Quand la harpe emprunte au piano Haydn, Mozart et Bach

Tjasha Gafner – From keys to string
Transcriptions pour harpe seule: Bach, Haydn, Mozart
GENUIN classics – Octobre 2025
www.genuinclassics.com

« J’ai grandi dans une maison d’artiste. En voyant une maman pianiste avec des tas de partitions, Beethoven, Mozart, Bach, Haydn, …  je trouvais trop dommage de ne pas pouvoir les jouer ! ».
L’été dernier, la harpiste Tjasha Gafner me racontait comment lui était venue, relativement tôt dans sa carrière, l’envie de composer ses propres arrangements du répertoire classique pour étoffer celui de son instrument, « très beau mais limité ». La Sonate pour piano en la bémol majeur de Haydn est la première œuvre qui l’avait poussée, à 17 ans, à prendre le crayon pour l’adapter à la harpe.

Critique: Katia Meylan
Photo: © Lila Barth

Aujourd’hui, c’est cette Sonate qui ouvre l’album From keys to string, paru en octobre 2025 chez Genuin Classics et qui, comme son titre l’évoque, est fait de transcriptions de pièces composées à l’origine pour piano. En entendant la Sonate pour la première fois à la harpe – je n’ai pas encore eu l’occasion de l’entendre en concert – je suis accueillie par son allégresse et par l’évidence joyeuse et agile avec laquelle la musicienne l’interprète. Toutes deux semblent me souhaiter la bienvenue dans l’univers construit par l’album. Avant d’écouter les pièces suivantes, je veux revenir tout de suite à Haydn, pour confirmer ce que j’ai ressenti : le mouvement transversal qui me vient à l’esprit n’est pas uniquement dû à la façon dont se joue l’instrument, mais bien au petit passage que l’artiste ouvre et par lequel elle nous incite à se frayer, tantôt incitante, tantôt en douceur.

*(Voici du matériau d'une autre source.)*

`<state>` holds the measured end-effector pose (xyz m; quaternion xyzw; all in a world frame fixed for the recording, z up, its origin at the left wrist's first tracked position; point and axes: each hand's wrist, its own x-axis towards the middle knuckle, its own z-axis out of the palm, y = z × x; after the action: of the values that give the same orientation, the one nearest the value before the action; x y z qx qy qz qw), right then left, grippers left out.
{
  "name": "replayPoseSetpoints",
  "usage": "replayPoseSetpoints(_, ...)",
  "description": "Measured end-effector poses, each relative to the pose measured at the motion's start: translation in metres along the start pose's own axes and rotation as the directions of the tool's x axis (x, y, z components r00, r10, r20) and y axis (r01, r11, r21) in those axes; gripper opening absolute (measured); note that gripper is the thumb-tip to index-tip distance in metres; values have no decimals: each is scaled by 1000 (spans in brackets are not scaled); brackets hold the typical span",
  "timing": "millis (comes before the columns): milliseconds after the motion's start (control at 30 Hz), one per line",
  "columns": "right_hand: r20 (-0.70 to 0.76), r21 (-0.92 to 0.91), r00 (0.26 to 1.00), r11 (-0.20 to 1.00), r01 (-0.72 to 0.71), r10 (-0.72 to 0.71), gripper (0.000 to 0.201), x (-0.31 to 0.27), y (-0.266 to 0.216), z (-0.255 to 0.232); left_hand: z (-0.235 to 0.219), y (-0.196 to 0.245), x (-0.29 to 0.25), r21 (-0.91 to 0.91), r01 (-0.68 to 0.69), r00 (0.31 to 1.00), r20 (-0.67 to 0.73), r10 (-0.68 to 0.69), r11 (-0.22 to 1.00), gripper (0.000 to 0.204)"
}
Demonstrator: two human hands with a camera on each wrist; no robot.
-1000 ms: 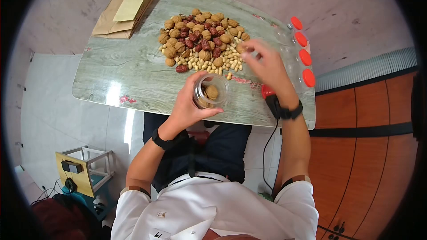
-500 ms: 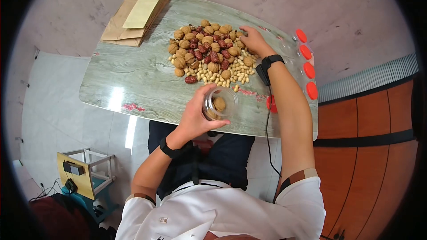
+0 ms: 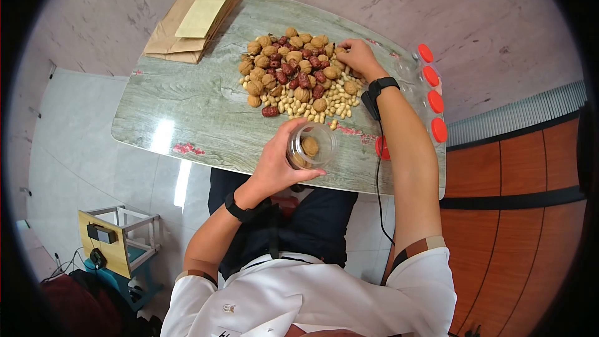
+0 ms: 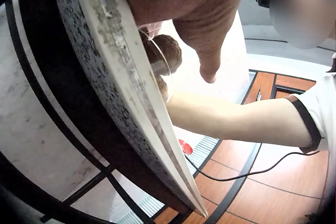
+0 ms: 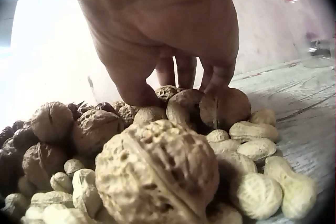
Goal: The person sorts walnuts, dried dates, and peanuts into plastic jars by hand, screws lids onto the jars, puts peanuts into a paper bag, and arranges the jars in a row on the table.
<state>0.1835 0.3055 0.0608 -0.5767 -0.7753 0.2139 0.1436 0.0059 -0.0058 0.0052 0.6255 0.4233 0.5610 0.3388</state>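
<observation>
A clear plastic jar (image 3: 329, 145) with its mouth uncovered is gripped by my left hand (image 3: 274, 161) near the table's front edge. Walnuts (image 3: 309, 145) lie inside it; one also shows through the jar wall in the left wrist view. My right hand (image 3: 360, 58) reaches down at the right side of a heap of walnuts, red dates (image 3: 303, 80) and peanuts (image 3: 340, 101). In the right wrist view, its thumb and fingers close around a walnut (image 5: 168, 92) at the heap's edge, partly hidden by other nuts. A large walnut (image 5: 157, 171) lies nearest that camera.
Several clear jars with red lids (image 3: 435, 102) stand along the table's right edge. Another red lid (image 3: 382, 148) lies near the right forearm, with a black cable (image 3: 378, 193) hanging past it. Folded paper bags (image 3: 187, 31) lie at the back left. A wall borders the far side.
My right hand has moved from above the right of the heap to its far right side, its fingers now down among the walnuts. The left hand still holds the jar in nearly the same place.
</observation>
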Motion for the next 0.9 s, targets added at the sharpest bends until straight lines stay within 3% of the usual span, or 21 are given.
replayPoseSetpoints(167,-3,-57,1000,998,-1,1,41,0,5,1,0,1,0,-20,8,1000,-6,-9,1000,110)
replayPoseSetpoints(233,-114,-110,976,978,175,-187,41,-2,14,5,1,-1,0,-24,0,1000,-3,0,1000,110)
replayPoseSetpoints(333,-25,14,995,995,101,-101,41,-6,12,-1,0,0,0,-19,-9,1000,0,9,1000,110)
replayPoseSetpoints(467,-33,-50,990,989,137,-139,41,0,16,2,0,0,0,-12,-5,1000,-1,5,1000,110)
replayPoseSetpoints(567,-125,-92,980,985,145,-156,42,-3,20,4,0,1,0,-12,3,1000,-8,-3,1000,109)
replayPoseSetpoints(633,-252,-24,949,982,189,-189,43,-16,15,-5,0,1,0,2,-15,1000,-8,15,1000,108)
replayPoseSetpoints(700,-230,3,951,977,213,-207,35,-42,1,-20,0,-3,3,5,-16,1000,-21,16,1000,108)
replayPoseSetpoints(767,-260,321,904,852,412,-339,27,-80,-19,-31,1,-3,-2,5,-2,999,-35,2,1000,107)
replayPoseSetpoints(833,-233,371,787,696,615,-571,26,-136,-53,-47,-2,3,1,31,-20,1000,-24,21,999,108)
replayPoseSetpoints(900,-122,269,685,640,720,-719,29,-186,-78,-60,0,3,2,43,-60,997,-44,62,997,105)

Les transcriptions de Mozart et de Bach ont également été réalisées par Tjasha Gafner, dans des périodes différentes de sa jeune carrière musicale, émergente mais déjà récompensée par de nombreux prix – notamment le 1er Prix du Concours international de musique de l’ARD, qui lui a permis de produire cet album. Sans s’arrêter, de toute évidence, sur les difficultés techniques de la transposition, la musicienne répond avec répartie au traits d’humour de Haydn de la même façon qu’elle transmet l’émotion contenue dans la Sonate pour piano en do majeur de Mozart : avec grâce. Quant à la Suite pour luth en do mineur de Bach, elle indique dans le livret du CD avoir trouvé, en se plongeant dans des sources, des indices qui expliqueraient pourquoi la pièce l’avait attirée si spontanément…

La proposition de Tjasha Gafner me laisse un sentiment doux : j’aime le fait que ses cordes empruntent aux touches, pour nous offrir les pièces de Haydn, Mozart et Bach au travers d’une dimension différente, la fois naturelle et nouvelle. Comme des amitiés qu’on cultive depuis longtemps, mais avec qui il nous reste toujours de nouvelles choses à partager.